Furiously puffing away in his cell at the Knox County Jail, Bible claimed a relationship to the county official in Coshocton. This information was published in the newspapers throughout the region in late September.

In the next newspaper issue, a stern denunciation from C. M. Bible was published, denying any relationship to, nor knowledge of this Edwin Bible. But the publicity shook out the truth. The name the young man gave was indeed his true name, but his actual father was a humble Roscoe Village carpenter named Milton Bible, no known relation to the county recorder.

Denounced

Roscoe Village sits on the edge of the town of Coshocton, along the canal, and is today a popular historical tourism attraction.

When reporters reached the real Bible family, Milton promised to make good on his son’s reckless debts, though he must have paled when he heard that his son’s bad checks amounted to $176, not a minor sum in those days.

Edwin’s mother, Laura, was quoted as saying that the boy had shown signs of recent instability. She said that he smoked incessantly, which “may have affected his mind.” She said that the previous week, her son had complained of a sore throat, for which they called a doctor to the house. That night and the following morning, he refused to eat.

The next time they went to check on Edwin’s status, he was gone. He had disappeared without saying anything to any of his family about where he was going, and they heard nothing more until the newspaper stories of his arrest in Mount Vernon hit the front pages the following week.

Jail and the threat of worse must have been a shock to the young man. When he came up before Knox County’s Judge Seward in November, he was found guilty and sentenced to the Ohio State Reformatory in Mansfield.

However, as this was a first offense and the family affirmed the youth’s troubled mental state, the judge showed leniency and said that this sentence would be suspended, reflecting time served.

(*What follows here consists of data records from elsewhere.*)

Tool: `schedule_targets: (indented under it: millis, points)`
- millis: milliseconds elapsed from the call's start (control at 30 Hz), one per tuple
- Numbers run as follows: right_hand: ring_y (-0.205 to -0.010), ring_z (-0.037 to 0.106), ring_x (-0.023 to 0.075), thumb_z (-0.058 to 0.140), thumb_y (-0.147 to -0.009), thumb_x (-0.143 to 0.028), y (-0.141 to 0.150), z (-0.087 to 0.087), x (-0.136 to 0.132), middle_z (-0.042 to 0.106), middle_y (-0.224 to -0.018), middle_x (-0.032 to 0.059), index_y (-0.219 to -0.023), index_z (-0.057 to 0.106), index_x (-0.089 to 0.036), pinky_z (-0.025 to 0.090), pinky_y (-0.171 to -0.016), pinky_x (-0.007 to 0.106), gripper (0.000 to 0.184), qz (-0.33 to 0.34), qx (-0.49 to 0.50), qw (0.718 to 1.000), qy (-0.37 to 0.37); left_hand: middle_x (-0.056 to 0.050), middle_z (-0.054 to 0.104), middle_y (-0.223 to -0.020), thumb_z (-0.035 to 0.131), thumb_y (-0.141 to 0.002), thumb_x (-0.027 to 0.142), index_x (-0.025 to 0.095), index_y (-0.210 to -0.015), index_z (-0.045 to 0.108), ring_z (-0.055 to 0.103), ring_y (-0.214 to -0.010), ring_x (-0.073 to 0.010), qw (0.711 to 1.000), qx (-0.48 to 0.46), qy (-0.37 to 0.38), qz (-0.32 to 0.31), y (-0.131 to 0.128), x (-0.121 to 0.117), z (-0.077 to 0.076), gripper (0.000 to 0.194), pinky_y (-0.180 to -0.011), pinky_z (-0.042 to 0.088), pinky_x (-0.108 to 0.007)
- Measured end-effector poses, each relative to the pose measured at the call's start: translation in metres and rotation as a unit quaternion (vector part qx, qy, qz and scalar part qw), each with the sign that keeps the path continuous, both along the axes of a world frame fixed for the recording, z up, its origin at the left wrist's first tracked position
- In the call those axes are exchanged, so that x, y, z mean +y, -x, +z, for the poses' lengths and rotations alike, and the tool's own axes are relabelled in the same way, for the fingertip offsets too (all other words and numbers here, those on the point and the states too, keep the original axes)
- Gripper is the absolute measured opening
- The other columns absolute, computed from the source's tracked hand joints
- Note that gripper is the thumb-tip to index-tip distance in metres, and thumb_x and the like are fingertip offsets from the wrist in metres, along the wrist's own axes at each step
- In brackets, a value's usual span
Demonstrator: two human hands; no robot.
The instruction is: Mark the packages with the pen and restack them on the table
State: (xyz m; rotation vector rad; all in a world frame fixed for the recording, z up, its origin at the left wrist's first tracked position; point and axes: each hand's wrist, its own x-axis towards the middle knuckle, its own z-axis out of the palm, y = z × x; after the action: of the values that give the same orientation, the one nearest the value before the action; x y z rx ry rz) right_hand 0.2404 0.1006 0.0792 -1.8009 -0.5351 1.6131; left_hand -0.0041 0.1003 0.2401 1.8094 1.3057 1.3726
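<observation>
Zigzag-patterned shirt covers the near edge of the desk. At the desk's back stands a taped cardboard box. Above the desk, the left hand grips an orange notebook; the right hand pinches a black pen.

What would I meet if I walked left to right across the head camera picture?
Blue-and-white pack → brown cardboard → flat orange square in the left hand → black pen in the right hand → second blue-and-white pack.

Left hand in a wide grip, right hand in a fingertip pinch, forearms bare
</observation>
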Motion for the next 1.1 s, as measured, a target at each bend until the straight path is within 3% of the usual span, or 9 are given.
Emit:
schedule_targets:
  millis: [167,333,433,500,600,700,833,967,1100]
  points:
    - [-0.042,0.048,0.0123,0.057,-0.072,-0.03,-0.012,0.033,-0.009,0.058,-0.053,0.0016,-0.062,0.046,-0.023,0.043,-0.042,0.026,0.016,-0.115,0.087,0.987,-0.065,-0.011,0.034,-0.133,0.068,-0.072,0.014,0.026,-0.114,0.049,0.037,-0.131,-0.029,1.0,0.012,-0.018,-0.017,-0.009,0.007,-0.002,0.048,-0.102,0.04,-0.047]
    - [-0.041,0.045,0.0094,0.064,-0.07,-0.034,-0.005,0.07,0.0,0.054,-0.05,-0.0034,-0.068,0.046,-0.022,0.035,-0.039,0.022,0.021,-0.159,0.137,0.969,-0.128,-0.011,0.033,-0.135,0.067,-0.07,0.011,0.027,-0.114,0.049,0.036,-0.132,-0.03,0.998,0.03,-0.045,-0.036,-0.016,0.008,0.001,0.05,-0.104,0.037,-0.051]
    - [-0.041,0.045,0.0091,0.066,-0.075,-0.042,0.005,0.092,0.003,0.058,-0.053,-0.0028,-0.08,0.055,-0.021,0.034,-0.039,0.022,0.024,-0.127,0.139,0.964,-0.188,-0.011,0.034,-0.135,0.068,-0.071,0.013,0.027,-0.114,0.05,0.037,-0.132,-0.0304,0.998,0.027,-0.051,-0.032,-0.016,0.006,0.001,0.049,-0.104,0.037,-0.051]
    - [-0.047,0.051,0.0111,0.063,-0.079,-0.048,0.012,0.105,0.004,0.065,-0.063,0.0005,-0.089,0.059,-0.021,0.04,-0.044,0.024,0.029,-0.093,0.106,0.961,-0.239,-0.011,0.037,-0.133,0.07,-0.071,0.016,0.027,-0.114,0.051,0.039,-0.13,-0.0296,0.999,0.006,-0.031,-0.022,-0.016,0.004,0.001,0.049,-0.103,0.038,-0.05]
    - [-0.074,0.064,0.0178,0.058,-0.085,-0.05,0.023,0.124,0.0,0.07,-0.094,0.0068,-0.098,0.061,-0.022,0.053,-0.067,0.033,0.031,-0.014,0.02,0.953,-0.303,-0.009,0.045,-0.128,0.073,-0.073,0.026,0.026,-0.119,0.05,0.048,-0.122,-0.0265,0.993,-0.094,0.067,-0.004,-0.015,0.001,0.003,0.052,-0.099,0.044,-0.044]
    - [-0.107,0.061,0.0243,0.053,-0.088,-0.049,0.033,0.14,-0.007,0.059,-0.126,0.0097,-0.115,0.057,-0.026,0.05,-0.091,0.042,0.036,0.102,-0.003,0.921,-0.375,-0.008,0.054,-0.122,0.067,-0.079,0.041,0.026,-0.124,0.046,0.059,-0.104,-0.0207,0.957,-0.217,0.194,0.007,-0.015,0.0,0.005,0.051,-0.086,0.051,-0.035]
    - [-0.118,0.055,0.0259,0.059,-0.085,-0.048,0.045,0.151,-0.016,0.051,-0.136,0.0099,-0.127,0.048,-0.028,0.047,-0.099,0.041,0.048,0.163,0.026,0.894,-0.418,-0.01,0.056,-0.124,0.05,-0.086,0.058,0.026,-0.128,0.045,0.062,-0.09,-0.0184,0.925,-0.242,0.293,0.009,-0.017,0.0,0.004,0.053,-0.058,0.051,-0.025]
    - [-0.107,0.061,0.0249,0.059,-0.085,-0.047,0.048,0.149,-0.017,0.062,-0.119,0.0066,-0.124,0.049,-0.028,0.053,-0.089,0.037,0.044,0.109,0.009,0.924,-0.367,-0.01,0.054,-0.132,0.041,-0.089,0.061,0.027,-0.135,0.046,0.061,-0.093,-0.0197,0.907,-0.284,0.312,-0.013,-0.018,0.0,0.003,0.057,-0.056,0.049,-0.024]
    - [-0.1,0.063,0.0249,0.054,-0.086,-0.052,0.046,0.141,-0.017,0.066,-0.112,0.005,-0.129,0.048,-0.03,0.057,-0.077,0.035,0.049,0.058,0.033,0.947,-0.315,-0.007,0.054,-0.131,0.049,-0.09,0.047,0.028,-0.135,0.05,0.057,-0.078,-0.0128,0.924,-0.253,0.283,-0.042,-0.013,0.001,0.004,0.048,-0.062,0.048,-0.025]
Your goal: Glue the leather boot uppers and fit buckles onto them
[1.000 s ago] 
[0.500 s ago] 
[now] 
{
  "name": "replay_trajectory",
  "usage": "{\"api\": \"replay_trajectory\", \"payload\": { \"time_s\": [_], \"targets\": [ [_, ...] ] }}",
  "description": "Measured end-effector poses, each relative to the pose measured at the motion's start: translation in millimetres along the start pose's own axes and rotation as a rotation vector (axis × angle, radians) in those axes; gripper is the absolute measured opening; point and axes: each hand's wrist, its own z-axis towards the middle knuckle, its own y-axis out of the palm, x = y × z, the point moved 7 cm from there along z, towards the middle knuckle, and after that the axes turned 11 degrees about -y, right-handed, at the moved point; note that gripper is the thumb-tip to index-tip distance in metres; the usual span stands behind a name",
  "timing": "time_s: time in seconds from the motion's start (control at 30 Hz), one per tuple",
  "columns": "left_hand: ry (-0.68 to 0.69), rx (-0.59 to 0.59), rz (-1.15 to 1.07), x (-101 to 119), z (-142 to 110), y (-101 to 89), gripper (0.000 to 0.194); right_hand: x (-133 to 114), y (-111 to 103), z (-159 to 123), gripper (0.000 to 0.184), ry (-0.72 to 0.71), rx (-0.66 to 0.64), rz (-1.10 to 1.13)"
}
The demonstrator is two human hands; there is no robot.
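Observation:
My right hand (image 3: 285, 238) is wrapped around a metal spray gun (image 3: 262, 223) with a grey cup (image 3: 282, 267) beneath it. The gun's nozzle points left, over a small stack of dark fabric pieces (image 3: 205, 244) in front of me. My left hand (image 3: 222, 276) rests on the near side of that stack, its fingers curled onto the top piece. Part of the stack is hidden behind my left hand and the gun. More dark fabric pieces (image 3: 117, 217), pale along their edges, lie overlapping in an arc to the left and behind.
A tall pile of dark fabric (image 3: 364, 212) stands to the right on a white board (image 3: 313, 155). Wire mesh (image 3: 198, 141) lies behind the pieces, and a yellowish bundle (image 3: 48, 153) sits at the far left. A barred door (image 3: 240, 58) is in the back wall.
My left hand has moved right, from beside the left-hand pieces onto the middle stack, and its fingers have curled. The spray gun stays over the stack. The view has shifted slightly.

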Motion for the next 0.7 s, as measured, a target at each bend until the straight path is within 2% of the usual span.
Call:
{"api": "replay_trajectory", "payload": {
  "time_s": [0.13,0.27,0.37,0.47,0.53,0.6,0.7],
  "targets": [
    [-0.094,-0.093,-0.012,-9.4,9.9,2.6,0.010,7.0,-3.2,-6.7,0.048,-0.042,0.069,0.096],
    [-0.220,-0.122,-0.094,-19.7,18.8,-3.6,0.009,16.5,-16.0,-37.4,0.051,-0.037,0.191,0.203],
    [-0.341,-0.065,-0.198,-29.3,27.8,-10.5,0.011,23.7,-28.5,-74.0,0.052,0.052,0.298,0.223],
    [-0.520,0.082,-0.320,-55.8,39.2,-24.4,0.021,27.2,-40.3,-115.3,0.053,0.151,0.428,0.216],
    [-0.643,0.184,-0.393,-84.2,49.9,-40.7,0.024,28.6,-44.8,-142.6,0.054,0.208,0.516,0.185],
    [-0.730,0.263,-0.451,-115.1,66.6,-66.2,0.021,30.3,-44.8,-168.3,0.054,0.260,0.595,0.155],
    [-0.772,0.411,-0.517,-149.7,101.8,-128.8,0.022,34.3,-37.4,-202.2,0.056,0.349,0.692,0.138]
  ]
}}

Judge Seward warned the young man that the suspended sentence was contingent upon Edwin abstaining from drink, avoiding bad company, “and other such vices.”

Whether this specifically included his smoking or not wasn’t recorded by reporters. But it meant he wasn’t going to the reformatory after all. Edwin Bible walked out of the Knox County Jail a free, but shaken, young man.

He seems to have pulled himself together, marrying in Coshocton a year later. Perhaps his misadventures still dogged his reputation, though, for not too long after that, he and his young wife relocated to Pittsburgh, where he lived the rest of his life without getting into any further trouble.

That smoking may have got him in the long run, though. He passed away in Pittsburgh at the age of 50 in 1942 after what was described in his obituary as a long illness.

Edwin Bible grave

But it was a better life than it must have looked like it was going to be during the moments Judge Seward was passing judgement that November day in the Knox County Courthouse. So, let’s hear it for new starts and second chances. It saved Edwin Bible.